Kathy Cowan, director of communications for the National Association of School Psychologists in Bethesda, Maryland, said their organisation largely supports the AAP's statements. "Sometimes (out-of-school suspension and expulsion) are absolutely necessary, but they're not effective at improving behaviour in general," Cowan said.

The AAP says students who are punished with out-of-school suspension and expulsion may be left without supervision during the day and engage in more inappropriate behaviour.

The experts also say out-of-school suspension and expulsion does not deal with possible underlying issues, such as drug abuse, racial tension, violence and bullying.

Early interventions

In addition to the costs incurred by the school district from disciplinary hearings and providing services for the child, the paediatricians say there is also a cost to society.

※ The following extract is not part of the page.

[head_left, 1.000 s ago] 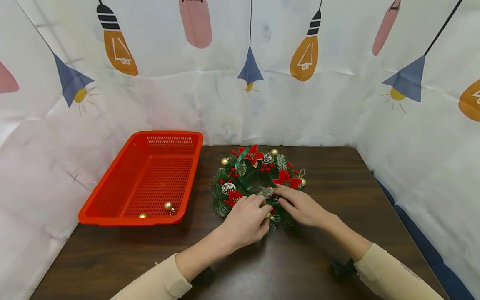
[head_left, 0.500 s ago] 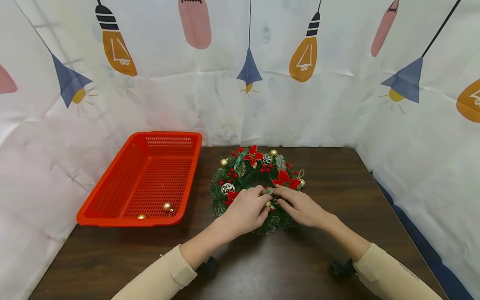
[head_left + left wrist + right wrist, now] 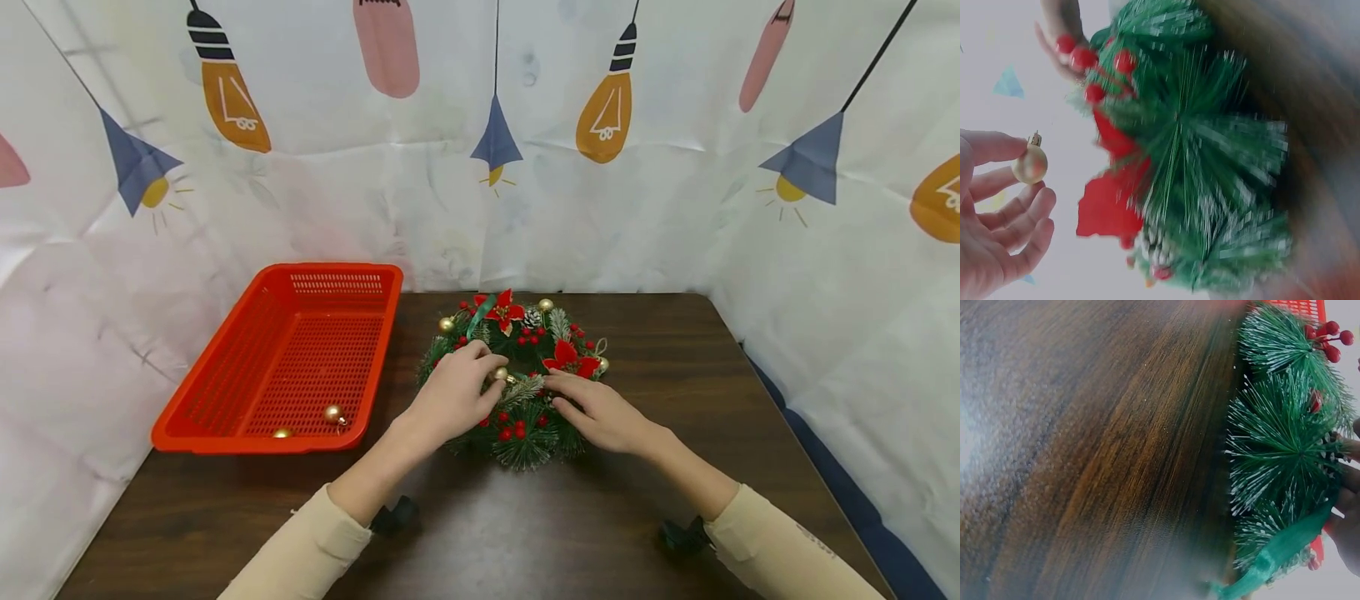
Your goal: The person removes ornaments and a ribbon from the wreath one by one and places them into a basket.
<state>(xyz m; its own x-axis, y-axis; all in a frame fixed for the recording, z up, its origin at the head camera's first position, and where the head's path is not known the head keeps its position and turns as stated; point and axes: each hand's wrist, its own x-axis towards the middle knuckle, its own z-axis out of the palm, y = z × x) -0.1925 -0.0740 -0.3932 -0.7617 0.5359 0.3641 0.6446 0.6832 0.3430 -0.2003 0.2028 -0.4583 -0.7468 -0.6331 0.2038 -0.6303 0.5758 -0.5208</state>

"A high-school dropout will earn less over a lifetime than a high school graduate. The dropout will pay less in taxes," they write.

To prevent out-of-school suspensions and expulsions, the paediatricians suggest developing early interventions for preschool children, early identification of children who may have problems in school and clear codes of conduct.

Specifically, they recommend a Positive Behavior Intervention and Support program as a preventive, alternative, tool that teaches proper behaviour on a school-wide level and that addresses problems with groups and individual students as well.

The AAP also called on Paediatricians to screen for and recognise behavioural problems in early childhood, to be in communication with the school's nurse or counsellor, to be involved with special accommodations for certain students and to be appropriately compensated for their involvement. Cowan said the AAP should be applauded for their efforts.

"Paediatricians are such an important voice on these issues, because parents trust the paediatricians and they're the ones seeing kids," she said. Dr Jeffrey Lamont, the policy statement's lead author, did not respond to requests for comment.